Ulrike Malmendier scheidet nach politischer Blockade aus dem Rat der Wirtschaftsweisen aus
Angelo ReuterUlrike Malmendier scheidet nach politischer Blockade aus dem Rat der Wirtschaftsweisen aus
Die renommierte Ökonomin Ulrike Malmendier ist aus dem Sachverständigenrat zur Begutachtung der gesamtwirtschaftlichen Entwicklung ausgeschieden, nachdem ihre Wiederernennung blockiert wurde. Ihr Abschied folgt auf einen Streit über wirtschaftliche Grundsätze und politische Einmischung. Die Entscheidung hat sowohl in akademischen als auch in Regierungskreisen Kritik ausgelöst.
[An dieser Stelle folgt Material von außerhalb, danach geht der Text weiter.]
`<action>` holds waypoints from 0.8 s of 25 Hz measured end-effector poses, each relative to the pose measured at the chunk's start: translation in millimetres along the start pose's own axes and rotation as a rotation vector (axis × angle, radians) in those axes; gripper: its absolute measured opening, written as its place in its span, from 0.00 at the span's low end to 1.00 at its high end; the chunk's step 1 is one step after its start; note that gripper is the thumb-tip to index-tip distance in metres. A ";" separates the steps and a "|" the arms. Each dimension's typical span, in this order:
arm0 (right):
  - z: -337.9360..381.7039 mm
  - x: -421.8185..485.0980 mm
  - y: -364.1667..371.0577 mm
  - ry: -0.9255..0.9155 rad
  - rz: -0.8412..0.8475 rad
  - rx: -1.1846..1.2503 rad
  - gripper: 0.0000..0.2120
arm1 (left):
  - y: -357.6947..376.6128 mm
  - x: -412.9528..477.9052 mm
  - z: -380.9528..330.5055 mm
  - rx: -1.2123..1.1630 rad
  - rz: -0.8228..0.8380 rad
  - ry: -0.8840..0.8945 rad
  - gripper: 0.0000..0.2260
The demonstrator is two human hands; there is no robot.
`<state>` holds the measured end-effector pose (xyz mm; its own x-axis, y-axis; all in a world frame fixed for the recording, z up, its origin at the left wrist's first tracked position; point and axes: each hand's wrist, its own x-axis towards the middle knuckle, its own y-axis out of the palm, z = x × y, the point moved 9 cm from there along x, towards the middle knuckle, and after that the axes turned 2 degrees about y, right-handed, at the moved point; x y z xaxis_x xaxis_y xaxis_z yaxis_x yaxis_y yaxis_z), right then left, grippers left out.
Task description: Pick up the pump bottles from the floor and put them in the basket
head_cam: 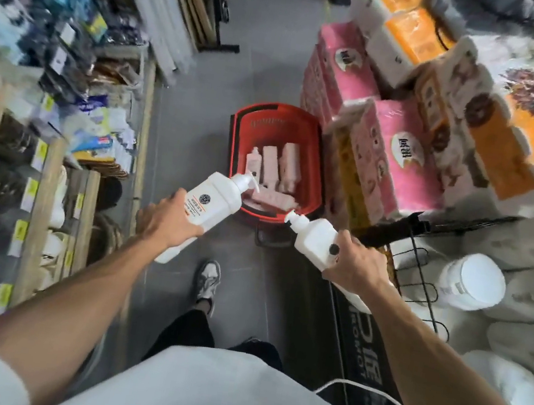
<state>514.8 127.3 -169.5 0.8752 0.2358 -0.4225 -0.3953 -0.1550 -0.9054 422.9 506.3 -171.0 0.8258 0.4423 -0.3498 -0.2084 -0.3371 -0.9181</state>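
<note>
The left hand (169, 222) curls its fingers round the lower body of a white plastic pump bottle with a printed label (213, 201), held tilted with its nozzle over the near rim of the red plastic shopping basket (239, 135). The right hand (354, 267) grips a second white plastic pump bottle (313, 240) in the same way, just short of the basket's near right corner, with its pump head aimed at the rim. Both bottles are off the grey floor (262, 63), on which the basket stands. Several pale pink bottles (278, 166) lie inside the basket.

The white bottles look like stiff, smooth plastic. If they are full, they are probably fairly heavy and could slip in the fingers. The flat-sided body is the safe place to grip. The thin pump neck seems the weak part and could bend or press down, so I judge it better to lay each bottle in low beside the pink ones than to drop it
</note>
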 end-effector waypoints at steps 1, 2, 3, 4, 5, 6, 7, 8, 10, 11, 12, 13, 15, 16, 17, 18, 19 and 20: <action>10.2 14.4 -5.7 -0.009 -0.001 0.002 0.34 | -1.4 13.5 3.9 -0.010 0.004 -0.013 0.31; 19.8 28.0 -11.6 -0.012 -0.003 0.005 0.34 | -3.6 27.0 5.9 -0.020 0.007 -0.016 0.31; 28.7 40.3 -17.4 -0.007 -0.002 0.012 0.34 | -6.7 40.1 6.7 -0.028 0.014 -0.013 0.31; 36.1 52.3 -22.5 0.004 0.000 0.024 0.33 | -10.8 54.1 6.1 -0.034 0.023 -0.007 0.31; 42.4 64.4 -27.8 0.017 -0.001 0.039 0.33 | -16.0 68.7 5.1 -0.037 0.032 0.000 0.30; 48.9 77.3 -33.0 0.030 -0.004 0.053 0.32 | -21.1 85.0 4.8 -0.038 0.043 0.010 0.30; 53.6 88.1 -37.3 0.045 -0.005 0.065 0.31 | -24.0 100.0 4.9 -0.042 0.059 0.021 0.30; 56.9 97.7 -41.4 0.062 -0.006 0.077 0.31 | -26.1 114.3 4.0 -0.042 0.073 0.034 0.30; 62.1 121.5 -49.3 0.101 -0.013 0.111 0.30 | -32.4 149.6 2.2 -0.026 0.091 0.063 0.31; 63.2 131.0 -53.0 0.121 -0.010 0.127 0.30 | -36.1 164.7 0.4 -0.018 0.101 0.071 0.31; 63.1 140.2 -56.0 0.139 -0.005 0.145 0.31 | -39.2 179.4 -1.8 -0.012 0.111 0.075 0.32; 61.5 149.4 -58.2 0.156 0.000 0.161 0.31 | -42.2 192.6 -4.3 -0.005 0.119 0.074 0.32; 57.5 168.5 -61.0 0.181 0.020 0.182 0.31 | -45.5 217.6 -10.6 0.016 0.124 0.072 0.32; 55.4 177.4 -59.2 0.187 0.036 0.187 0.32 | -45.3 227.4 -14.5 0.027 0.125 0.070 0.32; 51.6 190.0 -56.2 0.193 0.053 0.192 0.32 | -43.8 239.7 -21.0 0.037 0.128 0.071 0.32; 47.5 202.8 -53.3 0.197 0.070 0.203 0.31 | -41.0 251.0 -27.5 0.042 0.135 0.070 0.32; 44.3 215.5 -51.0 0.195 0.090 0.210 0.31 | -37.8 260.4 -33.7 0.040 0.146 0.065 0.32; 42.2 227.0 -50.0 0.186 0.104 0.213 0.31 | -35.6 268.2 -39.9 0.031 0.155 0.062 0.31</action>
<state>721.5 229.1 -221.8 0.8551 0.0464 -0.5163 -0.5180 0.0401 -0.8544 672.8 603.9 -224.7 0.8134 0.3343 -0.4761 -0.3510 -0.3707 -0.8599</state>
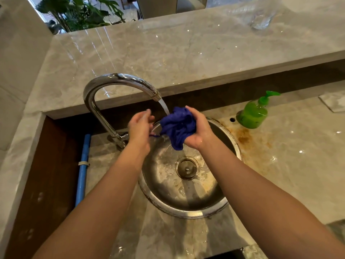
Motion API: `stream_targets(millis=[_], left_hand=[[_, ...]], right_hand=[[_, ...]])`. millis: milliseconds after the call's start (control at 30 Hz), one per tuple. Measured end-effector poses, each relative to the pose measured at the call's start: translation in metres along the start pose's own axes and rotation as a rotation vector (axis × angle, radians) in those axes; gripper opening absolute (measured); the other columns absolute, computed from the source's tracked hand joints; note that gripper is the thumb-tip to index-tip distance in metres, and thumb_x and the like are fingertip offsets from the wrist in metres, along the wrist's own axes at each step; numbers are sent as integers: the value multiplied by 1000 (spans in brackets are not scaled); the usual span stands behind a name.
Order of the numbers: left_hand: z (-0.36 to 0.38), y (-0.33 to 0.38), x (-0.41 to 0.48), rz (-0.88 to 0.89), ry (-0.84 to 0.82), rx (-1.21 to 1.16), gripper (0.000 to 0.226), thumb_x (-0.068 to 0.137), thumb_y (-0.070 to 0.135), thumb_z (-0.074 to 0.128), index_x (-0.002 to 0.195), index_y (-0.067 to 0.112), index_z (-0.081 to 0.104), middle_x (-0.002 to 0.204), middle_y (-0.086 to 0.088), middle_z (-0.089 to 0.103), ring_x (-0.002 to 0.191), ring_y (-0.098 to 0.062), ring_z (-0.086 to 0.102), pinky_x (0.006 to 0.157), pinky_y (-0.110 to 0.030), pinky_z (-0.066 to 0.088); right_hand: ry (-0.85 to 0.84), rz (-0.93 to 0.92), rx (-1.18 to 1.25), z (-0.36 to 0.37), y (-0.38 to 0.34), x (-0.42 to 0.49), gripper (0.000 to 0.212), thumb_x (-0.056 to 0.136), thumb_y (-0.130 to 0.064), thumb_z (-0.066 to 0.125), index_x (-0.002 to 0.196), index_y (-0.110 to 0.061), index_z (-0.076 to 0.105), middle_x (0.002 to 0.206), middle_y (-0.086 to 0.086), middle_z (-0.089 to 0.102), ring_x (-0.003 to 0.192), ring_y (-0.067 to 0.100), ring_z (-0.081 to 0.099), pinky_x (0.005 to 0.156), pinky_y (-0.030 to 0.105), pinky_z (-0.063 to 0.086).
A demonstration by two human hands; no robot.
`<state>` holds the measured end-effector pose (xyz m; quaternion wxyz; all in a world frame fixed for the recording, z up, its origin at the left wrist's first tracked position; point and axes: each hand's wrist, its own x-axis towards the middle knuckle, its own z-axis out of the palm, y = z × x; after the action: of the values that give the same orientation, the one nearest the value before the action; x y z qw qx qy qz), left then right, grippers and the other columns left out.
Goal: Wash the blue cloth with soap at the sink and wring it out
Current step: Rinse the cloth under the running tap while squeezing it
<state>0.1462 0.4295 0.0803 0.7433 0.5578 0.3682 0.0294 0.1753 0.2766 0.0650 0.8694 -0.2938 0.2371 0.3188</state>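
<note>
The blue cloth (177,126) is bunched into a wet ball over the round steel sink (222,202). My right hand (198,130) grips it from the right side. Water runs from the curved chrome faucet (104,86) onto the top of the cloth. My left hand (140,126) hovers just left of the cloth with fingers loosely apart; a thin blue thread of the cloth reaches toward it. The green soap pump bottle (254,112) stands on the counter right of the sink.
A raised marble ledge (168,49) runs behind the sink, with a clear glass (261,17) at its far right. A blue pipe (83,165) runs down the left. Rust stains mark the counter beside the sink. The drain (187,167) sits mid-basin.
</note>
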Motion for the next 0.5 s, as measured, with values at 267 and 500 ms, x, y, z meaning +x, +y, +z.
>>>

Malmendier war 2022 nach langer Vakanz und intensiven politischen Diskussionen in den Rat berufen worden. Ihre Ernennung galt als großer Erfolg, da sie akademische Strenge in die wirtschaftspolitische Debatte einbrachte. Während ihrer Amtszeit erarbeitete sie zentrale Vorschläge, darunter Reformen zur Frühverrentung.
Das von der CDU geführte Bundeswirtschaftsministerium und die Bundeskanzlei sprachen sich gegen ihre Wiederberufung aus. Sie argumentierten, Malmendier und vier weitere Mitglieder hätten sich von der traditionellen ordoliberalen Ausrichtung des Rates entfernt. Beide Institutionen legten schließlich ein Veto gegen ihre Verlängerung ein.
Jens Südekum, ein hochrangiger Berater von Finanzminister Lars Klingbeil, kritisierte die Entscheidung scharf. Er bezeichnete das abrupte Ende von Malmendiers Amtszeit als ein negatives Signal an die Wissenschaftswelt. Die Ablehnung unterstreicht die anhaltenden Spannungen zwischen politischen Erwartungen und unabhängiger wirtschaftswissenschaftlicher Expertise.
Mit Malmendiers Ausscheiden verliert der Sachverständigenrat eine seiner prominentesten Stimmen. Die Entscheidung wirft die Frage auf, wie künftig der Ausgleich zwischen politischer Ausrichtung und akademischer Freiheit in der Wirtschaftspolitik gelingen soll. Beobachter fragen sich nun, welche Auswirkungen dies auf künftige Berufungen und die Glaubwürdigkeit des Rates haben wird.